He spoke to reporters after he and other Senate Democrats met with White House political adviser David Axelrod as the White House pressed to get the party behind a unified message on health legislation.

Senators emerged with agreement on emphasizing affordability and choice. The issue of coverage for the uninsured would be tied to affordability for all, as when uninsured people drive up costs when they go to emergency rooms for routine care.

"This is an effort to coordinate our messaging so we present a health care reform effort that the American people trust," said Sen. Dick Durbin, D-Ill., the No. 2 Senate Democrat.

Last week political strategist Frank Luntz gave Republicans detailed advice on how to attack the Democrats' health plan, even though it doesn't yet exist in anything approaching final form.

Luntz's advice included the use of lines like "a committee of Washington bureaucrats will establish the standard of care for all Americans."
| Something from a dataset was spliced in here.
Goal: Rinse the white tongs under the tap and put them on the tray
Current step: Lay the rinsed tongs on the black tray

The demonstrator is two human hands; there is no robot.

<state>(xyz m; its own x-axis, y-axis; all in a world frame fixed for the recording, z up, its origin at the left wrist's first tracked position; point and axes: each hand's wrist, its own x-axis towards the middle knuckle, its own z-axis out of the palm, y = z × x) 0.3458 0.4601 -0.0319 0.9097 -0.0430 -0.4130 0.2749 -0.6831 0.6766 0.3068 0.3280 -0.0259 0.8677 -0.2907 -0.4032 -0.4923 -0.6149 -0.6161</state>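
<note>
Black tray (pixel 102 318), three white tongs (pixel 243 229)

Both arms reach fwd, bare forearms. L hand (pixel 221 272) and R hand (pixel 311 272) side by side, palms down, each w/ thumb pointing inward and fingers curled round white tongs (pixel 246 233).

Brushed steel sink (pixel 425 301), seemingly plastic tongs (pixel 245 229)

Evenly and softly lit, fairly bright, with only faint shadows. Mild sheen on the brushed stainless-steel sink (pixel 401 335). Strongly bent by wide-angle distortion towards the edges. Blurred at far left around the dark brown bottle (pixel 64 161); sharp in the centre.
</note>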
Luntz's memo to Republicans served as "an interesting catalyst for us," Durbin said.

Sen. Evan Bayh, D-Ind., said, "There was some unease that we didn't have a strategy so (Axelrod) was coming up to reassure senators that they do have a strategy."

The White House has streamlined its health reform goals, repackaging eight principles Obama outlined in February into three that he touts now: lowering costs, giving people more choices in health coverage and providing affordable care for all.

Obama and his congressional supporters want to avoid the mistakes that President Bill Clinton and his wife, Hillary Rodham Clinton, made during the 1990s when their health care bill failed after opponents defined it in a way that caused voters to fear they might lose the health coverage they already had.

Obama appeared at the White House on Monday with health industry officials who once opposed an overhaul to proclaim their commitment to reining in their own costs. On Tuesday, it was a meeting with business leaders to hear their health strategies for their employees.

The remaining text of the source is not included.